Collected data below:
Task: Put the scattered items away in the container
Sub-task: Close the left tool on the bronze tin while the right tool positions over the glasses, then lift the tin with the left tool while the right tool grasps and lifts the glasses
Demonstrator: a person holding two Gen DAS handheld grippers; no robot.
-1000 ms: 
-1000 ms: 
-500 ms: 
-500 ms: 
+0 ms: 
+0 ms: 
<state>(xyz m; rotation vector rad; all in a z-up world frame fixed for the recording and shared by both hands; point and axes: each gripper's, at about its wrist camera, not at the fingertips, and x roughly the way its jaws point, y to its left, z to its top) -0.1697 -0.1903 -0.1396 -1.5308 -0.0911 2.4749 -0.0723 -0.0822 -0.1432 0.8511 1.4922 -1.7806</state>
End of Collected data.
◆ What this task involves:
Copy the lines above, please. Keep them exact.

◆ Problem solution:
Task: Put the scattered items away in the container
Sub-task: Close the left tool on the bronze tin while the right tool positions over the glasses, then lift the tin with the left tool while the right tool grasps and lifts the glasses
Demonstrator: a person holding two Gen DAS handheld grippers; no robot.
-1000 ms: 
-1000 ms: 
-500 ms: 
-500 ms: 
+0 ms: 
+0 ms: 
<state>(xyz m; rotation vector rad; all in a z-up world frame fixed for the recording and shared by both hands; point and axes: each gripper's, at about its wrist camera, not at the fingertips, and x roughly the way its jaws point, y to its left, z to its top) -0.1697 -0.1903 -0.1396 -1.5308 -0.0911 2.4749 -0.0723 -0.0822 -0.1432 0.8511 1.4922 -1.7806</state>

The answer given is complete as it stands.